*Work instructions*
What's needed is an exact retyping of the lines from the start of the listing up to and including the line with "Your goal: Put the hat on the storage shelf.", minus any pictures.

*Task data*
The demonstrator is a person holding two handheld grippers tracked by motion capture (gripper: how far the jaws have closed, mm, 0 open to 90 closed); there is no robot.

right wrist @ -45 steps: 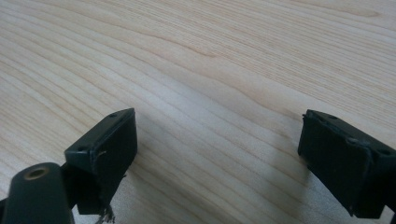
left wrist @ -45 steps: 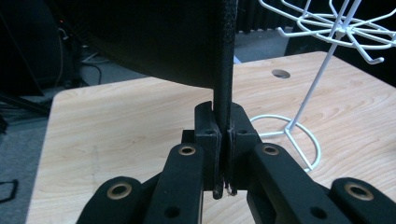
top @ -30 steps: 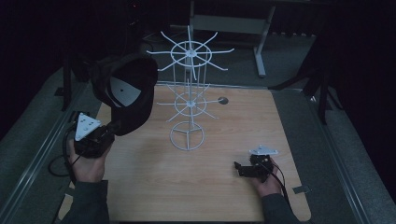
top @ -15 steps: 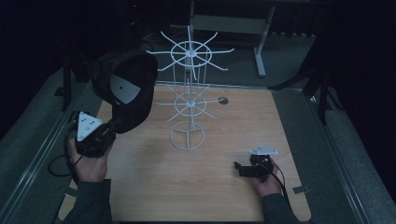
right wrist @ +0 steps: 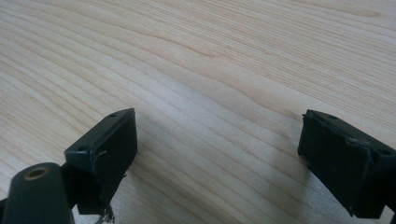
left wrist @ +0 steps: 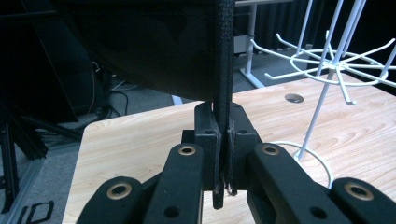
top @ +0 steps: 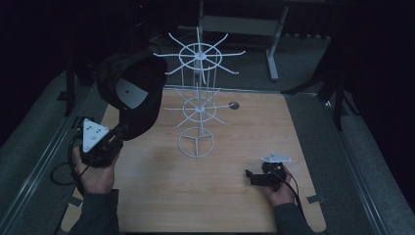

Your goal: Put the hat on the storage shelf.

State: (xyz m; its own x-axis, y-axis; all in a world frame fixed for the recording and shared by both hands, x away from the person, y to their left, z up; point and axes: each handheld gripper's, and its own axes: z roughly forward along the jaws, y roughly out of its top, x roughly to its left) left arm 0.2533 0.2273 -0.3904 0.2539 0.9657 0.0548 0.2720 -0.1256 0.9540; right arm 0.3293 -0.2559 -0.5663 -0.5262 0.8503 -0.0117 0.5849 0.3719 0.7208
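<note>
A black cap [top: 132,93] hangs in the air left of a white wire rack [top: 198,105] that stands mid-table. My left gripper [top: 122,132] is shut on the cap's edge from below. In the left gripper view the jaws [left wrist: 223,126] pinch a thin black band of the cap [left wrist: 154,46], and the rack [left wrist: 336,56] stands off to the right. My right gripper [top: 249,177] rests low at the table's near right. Its jaws [right wrist: 217,140] are wide open over bare wood with nothing between them.
The wooden table [top: 235,205] has a round cable hole [top: 234,105] behind the rack. A desk frame [top: 244,24] stands in the dark beyond the far edge. Grey floor strips run along both sides of the table.
</note>
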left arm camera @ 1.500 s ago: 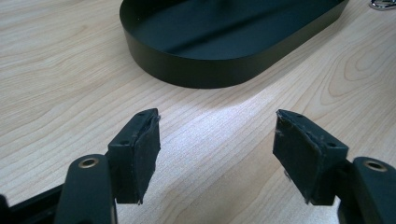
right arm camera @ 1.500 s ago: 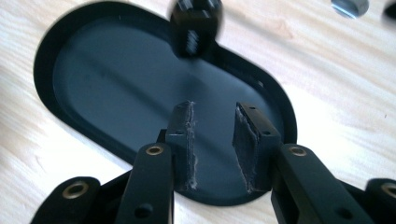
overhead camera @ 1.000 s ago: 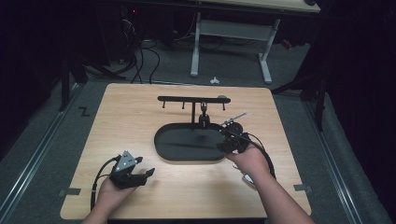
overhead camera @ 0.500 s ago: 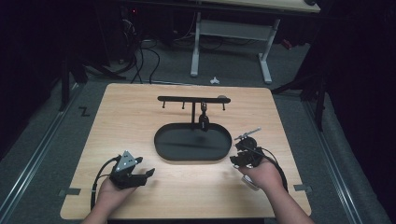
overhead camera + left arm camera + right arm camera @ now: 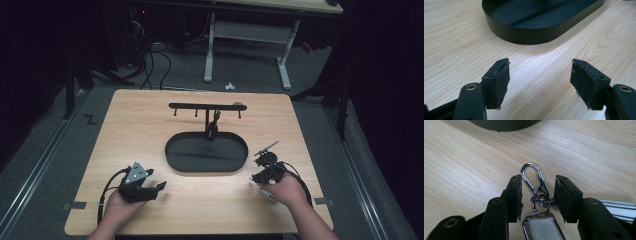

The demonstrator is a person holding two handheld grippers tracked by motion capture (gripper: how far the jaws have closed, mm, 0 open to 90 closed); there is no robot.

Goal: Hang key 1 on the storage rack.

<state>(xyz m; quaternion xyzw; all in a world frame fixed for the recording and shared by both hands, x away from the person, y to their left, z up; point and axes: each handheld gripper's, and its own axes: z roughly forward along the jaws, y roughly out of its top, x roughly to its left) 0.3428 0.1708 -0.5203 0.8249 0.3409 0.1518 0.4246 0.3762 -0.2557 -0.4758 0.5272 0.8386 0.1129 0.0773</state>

*Result of this exercise*
The demonstrator is a person holding two handheld grippers tracked by motion capture (gripper: how far the jaws have closed, mm, 0 open to 90 closed); there is no robot.

right wrist @ -45 steps: 
left wrist @ -45 steps: 
top @ -30 steps: 
top @ -15 steps: 
right wrist @ +0 steps: 
left wrist @ +0 steps: 
top @ +0 steps: 

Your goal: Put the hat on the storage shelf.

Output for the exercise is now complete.